(BRIEF):
Reproduce the material that follows, please, but only from its first line to the line containing "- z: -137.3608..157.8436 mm", inclusive.

(RECORDS):
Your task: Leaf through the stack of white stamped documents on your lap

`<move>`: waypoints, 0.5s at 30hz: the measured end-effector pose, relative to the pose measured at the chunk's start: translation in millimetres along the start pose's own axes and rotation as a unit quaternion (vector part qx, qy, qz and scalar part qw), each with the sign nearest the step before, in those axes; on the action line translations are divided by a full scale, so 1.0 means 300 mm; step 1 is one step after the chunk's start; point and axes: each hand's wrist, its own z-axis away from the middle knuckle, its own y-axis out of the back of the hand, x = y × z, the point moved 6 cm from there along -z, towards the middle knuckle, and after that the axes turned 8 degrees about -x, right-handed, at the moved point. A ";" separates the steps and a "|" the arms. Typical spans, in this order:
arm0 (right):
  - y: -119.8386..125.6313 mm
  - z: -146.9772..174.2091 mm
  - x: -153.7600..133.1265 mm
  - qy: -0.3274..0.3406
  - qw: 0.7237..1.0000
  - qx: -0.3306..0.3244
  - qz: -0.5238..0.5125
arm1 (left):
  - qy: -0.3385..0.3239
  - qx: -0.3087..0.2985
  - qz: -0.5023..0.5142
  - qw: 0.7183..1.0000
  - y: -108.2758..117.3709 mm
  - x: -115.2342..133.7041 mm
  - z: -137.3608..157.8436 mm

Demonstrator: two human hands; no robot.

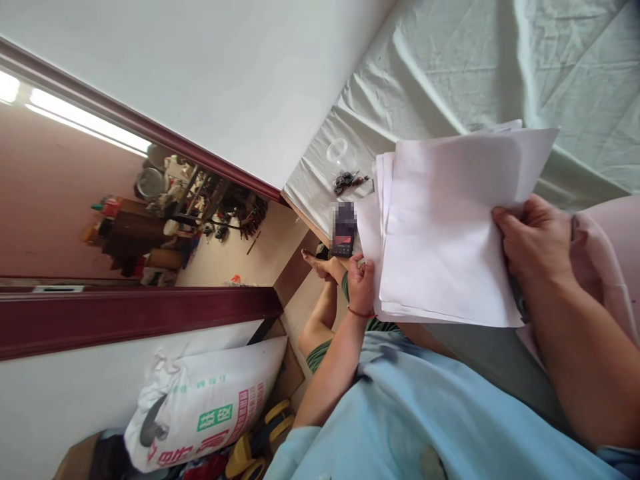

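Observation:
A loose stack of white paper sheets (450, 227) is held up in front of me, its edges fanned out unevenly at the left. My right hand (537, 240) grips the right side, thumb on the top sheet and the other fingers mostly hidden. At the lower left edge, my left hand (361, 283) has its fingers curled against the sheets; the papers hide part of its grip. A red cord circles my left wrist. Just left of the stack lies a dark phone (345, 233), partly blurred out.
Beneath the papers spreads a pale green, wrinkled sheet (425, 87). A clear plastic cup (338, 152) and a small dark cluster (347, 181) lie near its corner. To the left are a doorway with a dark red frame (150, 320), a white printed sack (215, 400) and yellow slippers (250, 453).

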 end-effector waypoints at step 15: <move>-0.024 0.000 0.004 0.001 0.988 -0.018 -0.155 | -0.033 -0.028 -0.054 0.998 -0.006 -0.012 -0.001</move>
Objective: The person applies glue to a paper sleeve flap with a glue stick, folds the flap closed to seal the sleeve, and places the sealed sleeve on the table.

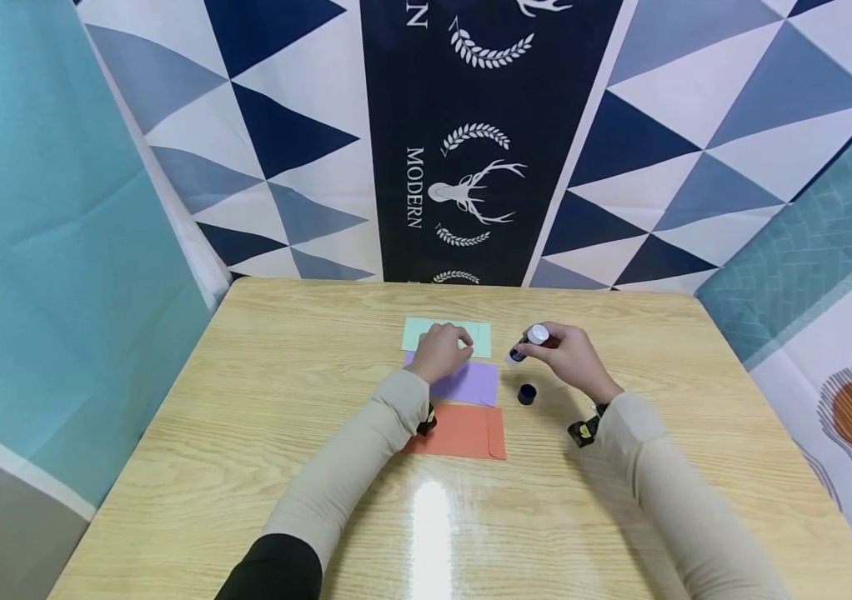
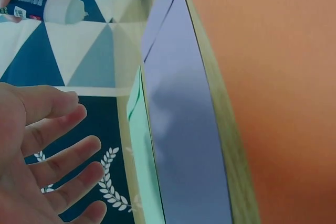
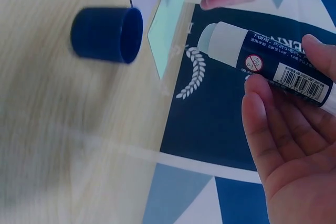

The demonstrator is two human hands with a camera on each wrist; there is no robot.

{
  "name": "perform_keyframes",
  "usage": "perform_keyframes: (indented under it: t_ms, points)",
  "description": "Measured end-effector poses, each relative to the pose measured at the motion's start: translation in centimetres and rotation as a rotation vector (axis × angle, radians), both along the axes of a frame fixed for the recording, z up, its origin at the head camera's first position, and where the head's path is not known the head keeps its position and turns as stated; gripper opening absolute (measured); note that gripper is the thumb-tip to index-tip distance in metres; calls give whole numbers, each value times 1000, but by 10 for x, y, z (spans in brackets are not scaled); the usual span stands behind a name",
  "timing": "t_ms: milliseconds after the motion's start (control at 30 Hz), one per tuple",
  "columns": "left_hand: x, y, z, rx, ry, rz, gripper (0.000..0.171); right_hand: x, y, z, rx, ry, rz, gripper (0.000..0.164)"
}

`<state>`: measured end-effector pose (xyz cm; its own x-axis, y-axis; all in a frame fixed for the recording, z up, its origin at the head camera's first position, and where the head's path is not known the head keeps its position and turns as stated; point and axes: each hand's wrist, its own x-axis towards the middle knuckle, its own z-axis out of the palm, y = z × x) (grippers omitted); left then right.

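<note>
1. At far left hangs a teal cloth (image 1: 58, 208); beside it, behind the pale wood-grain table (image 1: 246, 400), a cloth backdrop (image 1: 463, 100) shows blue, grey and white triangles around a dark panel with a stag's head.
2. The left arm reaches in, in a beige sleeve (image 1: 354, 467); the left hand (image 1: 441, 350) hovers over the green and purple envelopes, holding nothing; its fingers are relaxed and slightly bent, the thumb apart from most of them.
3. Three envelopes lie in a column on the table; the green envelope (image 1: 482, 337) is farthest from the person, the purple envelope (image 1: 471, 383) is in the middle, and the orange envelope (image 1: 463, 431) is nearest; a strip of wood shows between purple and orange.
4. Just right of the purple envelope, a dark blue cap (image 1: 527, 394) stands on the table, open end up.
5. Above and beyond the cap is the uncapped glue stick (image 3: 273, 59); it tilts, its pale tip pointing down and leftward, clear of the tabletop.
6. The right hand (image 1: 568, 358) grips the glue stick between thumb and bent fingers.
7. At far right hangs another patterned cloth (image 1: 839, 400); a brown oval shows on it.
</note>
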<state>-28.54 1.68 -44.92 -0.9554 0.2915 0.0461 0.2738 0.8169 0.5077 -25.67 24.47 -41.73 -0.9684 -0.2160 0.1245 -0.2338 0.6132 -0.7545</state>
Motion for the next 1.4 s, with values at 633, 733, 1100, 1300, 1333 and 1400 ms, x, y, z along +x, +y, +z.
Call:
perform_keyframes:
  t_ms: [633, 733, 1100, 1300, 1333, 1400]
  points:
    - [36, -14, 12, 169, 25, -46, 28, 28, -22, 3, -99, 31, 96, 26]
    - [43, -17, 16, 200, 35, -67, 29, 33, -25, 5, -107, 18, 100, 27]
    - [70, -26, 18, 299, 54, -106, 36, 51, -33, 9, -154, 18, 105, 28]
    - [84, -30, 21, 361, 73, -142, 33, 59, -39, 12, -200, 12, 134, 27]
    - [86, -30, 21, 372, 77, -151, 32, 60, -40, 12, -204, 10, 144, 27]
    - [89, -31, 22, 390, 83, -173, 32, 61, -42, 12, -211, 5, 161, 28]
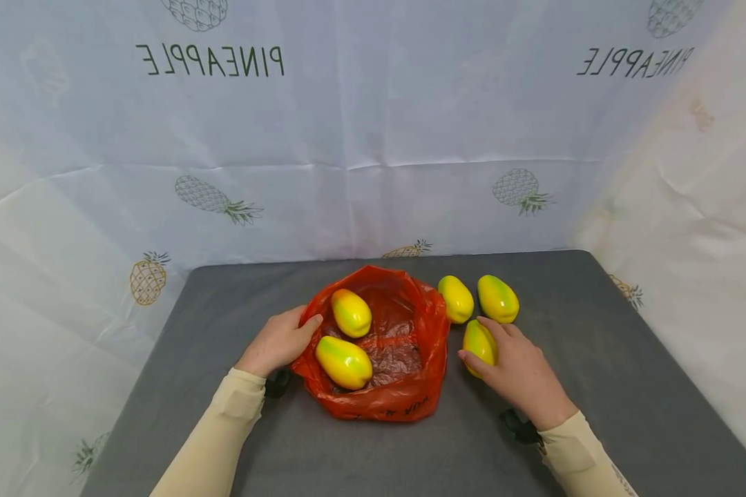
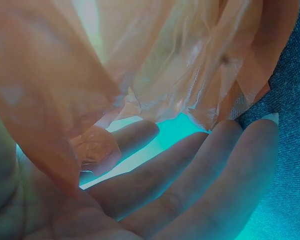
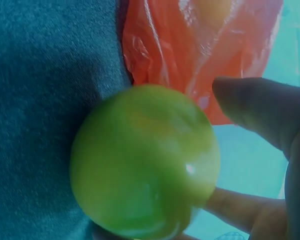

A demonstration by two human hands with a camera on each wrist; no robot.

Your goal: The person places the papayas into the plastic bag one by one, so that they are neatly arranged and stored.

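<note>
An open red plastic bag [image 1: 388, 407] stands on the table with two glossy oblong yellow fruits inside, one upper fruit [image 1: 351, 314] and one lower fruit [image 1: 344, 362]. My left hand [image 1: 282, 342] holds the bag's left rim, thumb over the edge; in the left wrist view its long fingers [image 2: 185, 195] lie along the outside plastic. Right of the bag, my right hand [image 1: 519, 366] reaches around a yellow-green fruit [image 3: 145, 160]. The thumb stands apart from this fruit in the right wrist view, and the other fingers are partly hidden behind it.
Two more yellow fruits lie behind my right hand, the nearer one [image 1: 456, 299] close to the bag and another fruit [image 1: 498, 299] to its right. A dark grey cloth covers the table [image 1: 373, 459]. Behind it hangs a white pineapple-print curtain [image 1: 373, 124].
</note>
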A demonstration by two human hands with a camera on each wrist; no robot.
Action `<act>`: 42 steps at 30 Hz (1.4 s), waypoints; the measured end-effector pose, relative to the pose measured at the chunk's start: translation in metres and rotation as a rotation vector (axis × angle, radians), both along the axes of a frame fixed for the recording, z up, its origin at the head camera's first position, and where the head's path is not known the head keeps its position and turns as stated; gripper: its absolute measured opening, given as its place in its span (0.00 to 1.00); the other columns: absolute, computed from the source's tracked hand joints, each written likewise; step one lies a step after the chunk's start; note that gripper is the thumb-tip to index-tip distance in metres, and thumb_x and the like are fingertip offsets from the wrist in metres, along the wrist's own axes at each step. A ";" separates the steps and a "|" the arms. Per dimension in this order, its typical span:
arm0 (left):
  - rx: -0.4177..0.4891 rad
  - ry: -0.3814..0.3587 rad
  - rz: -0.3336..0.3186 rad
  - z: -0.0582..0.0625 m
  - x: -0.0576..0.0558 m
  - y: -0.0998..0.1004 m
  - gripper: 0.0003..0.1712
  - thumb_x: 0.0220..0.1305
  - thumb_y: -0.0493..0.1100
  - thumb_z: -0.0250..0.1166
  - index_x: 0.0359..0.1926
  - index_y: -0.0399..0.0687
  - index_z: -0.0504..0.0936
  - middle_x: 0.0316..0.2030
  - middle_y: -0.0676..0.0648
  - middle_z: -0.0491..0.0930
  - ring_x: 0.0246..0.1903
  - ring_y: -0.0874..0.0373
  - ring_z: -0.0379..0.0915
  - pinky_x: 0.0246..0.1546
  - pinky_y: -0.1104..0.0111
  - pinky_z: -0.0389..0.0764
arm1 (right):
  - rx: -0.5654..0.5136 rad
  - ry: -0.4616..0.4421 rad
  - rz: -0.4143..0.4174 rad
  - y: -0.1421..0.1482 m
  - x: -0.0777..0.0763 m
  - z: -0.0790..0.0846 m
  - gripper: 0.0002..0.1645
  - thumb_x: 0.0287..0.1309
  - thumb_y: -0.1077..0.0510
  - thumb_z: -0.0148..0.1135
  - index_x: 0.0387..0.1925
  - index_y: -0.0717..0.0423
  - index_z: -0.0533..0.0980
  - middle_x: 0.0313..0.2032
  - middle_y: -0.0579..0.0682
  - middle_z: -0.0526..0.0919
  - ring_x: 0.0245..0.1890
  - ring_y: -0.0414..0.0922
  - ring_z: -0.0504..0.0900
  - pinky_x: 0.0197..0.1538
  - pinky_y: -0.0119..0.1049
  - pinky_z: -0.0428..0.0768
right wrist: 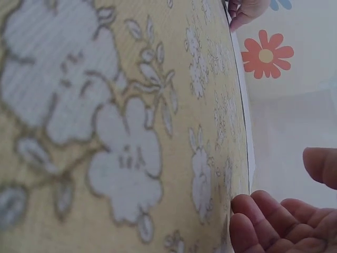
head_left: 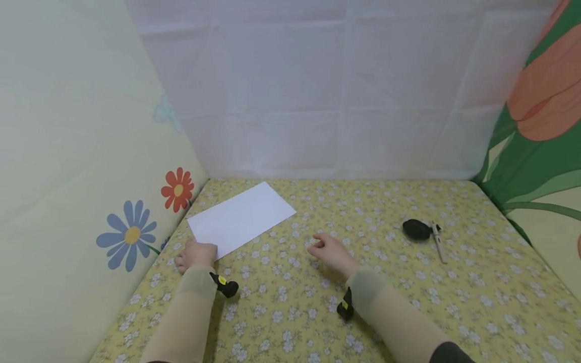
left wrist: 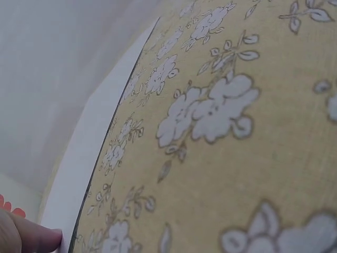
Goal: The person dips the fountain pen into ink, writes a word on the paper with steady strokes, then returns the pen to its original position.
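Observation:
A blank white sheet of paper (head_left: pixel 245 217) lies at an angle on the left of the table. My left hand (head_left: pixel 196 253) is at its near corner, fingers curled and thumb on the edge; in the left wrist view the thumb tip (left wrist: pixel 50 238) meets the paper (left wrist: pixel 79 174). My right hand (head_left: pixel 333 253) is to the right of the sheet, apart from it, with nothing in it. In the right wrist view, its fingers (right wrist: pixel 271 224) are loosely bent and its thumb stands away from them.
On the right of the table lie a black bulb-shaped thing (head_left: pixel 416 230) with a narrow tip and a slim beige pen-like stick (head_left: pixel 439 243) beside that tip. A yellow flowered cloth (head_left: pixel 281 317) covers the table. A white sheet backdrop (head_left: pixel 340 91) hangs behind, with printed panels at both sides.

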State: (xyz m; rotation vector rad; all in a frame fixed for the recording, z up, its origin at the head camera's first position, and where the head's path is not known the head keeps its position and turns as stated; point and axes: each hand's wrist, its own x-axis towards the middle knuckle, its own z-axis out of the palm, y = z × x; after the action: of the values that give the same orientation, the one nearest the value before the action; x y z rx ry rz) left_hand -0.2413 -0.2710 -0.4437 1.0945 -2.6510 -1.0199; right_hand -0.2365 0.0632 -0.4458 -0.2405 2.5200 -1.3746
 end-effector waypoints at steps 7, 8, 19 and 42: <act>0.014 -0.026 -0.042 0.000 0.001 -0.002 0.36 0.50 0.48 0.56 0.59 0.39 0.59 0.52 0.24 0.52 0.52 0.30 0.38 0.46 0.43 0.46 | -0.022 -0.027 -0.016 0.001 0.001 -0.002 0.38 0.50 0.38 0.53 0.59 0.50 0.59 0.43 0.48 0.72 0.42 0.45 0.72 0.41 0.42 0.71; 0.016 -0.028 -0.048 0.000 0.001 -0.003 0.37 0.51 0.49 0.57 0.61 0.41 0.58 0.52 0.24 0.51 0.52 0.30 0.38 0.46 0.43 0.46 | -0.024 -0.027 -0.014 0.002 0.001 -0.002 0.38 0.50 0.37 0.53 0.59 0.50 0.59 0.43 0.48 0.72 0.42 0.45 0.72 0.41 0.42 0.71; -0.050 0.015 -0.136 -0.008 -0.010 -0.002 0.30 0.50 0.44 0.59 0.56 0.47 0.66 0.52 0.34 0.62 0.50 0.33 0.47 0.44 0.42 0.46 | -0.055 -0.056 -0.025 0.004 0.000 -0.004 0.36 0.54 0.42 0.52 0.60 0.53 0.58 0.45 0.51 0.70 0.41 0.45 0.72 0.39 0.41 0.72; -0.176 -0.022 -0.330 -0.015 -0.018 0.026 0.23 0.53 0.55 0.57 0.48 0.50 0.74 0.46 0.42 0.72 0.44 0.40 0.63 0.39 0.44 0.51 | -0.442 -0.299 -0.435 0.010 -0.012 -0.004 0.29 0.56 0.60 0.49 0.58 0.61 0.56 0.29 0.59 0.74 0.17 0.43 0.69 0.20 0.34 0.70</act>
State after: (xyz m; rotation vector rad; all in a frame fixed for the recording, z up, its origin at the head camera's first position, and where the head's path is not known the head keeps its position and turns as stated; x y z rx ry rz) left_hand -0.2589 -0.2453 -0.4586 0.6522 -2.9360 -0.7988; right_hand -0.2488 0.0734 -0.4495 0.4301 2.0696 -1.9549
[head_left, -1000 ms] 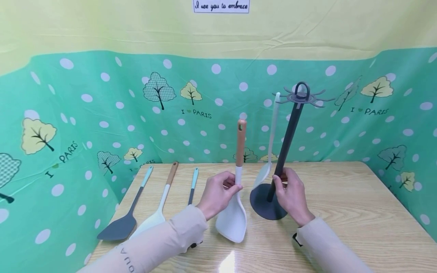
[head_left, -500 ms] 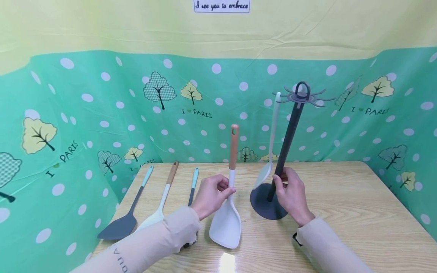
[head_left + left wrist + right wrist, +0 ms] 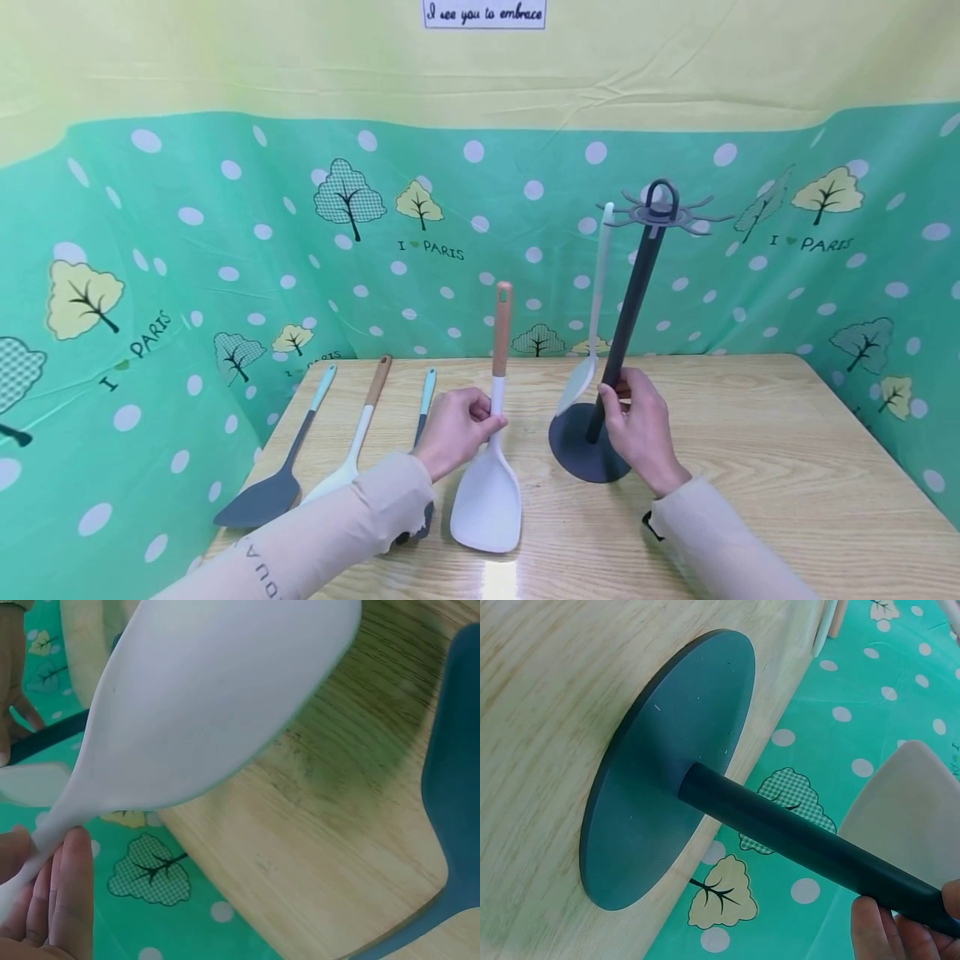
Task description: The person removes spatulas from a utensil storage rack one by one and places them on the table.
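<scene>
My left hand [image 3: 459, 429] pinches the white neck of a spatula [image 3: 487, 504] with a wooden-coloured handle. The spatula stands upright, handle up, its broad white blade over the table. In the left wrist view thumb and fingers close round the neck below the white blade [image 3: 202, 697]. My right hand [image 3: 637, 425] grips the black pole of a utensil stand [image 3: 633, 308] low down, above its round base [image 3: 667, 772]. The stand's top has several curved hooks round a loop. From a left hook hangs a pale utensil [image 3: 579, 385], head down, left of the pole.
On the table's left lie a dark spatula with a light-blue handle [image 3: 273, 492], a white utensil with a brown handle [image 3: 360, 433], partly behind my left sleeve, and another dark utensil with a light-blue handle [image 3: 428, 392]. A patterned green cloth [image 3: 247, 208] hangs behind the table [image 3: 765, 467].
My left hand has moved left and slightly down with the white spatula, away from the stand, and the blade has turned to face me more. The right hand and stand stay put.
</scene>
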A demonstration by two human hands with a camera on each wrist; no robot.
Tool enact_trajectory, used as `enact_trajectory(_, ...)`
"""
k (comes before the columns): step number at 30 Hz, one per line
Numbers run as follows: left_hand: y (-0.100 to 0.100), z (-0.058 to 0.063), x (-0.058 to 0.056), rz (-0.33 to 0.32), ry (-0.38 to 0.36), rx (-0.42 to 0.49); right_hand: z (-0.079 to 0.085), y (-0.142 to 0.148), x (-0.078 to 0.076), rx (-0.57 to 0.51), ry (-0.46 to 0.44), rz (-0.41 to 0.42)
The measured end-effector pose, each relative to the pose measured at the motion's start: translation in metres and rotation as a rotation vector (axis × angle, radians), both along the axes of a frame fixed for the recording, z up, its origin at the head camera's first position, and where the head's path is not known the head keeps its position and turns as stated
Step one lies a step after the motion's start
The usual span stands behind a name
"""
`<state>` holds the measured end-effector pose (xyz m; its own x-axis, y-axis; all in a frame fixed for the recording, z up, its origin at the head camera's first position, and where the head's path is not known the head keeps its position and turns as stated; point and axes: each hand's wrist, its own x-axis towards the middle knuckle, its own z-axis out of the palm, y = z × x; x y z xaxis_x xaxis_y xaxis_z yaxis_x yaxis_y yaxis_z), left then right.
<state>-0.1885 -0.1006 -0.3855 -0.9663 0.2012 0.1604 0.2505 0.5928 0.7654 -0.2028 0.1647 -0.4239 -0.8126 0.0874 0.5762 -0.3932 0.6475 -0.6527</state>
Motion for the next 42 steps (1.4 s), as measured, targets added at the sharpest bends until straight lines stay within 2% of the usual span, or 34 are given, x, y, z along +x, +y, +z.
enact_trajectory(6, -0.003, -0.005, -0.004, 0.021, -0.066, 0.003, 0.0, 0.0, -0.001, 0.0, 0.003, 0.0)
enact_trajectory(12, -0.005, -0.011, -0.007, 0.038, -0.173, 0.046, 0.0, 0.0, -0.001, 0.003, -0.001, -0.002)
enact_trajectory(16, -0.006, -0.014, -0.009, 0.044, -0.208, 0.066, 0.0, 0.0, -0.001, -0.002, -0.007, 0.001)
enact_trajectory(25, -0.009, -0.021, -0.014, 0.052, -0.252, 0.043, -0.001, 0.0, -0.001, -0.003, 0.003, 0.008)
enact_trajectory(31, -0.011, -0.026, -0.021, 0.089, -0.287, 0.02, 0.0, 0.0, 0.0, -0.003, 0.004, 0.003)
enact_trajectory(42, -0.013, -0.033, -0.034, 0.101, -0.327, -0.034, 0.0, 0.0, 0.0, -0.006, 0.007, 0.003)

(TASK ANSWER):
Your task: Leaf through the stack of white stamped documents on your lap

`<move>`: waypoints, 0.5s at 30hz: the measured end-effector pose, relative to the pose measured at the chunk's start: translation in millimetres along the start pose's own axes and rotation as a unit quaternion (vector part qx, qy, qz and scalar part qw), each with the sign nearest the step before, in those axes; on the action line translations are divided by a full scale, so 1.0 means 300 mm; step 1 is one step after the chunk's start; point and axes: each hand's wrist, its own z-axis away from the middle knuckle, its own y-axis out of the back of the hand, x = y × z, the point moved 6 cm from there along -z, towards the middle knuckle, and after that the axes turned 8 degrees about -x, right-handed, at the moved point. A ";" separates the steps and a "|" the arms. Typical spans, in this order:
arm0 (right):
  - y: -119.8386..125.6313 mm
  - z: -146.9772..174.2091 mm
  - x: -153.7600..133.1265 mm
  - qy: -0.3274..0.3406
  - qw: 0.7237..1.0000
  - qx: -0.3306..0.3244
  - qz: -0.5238..0.5125
arm1 (left):
  - qy: -0.3385..0.3239
  - qx: -0.3087..0.2985
  - qz: -0.5023..0.5142
  - qw: 0.7183..1.0000
  - y: -108.2758..117.3709 mm
  - x: -115.2342..133.7041 mm
  - z: -137.3608..157.8436 mm

The exercise requires no additional output.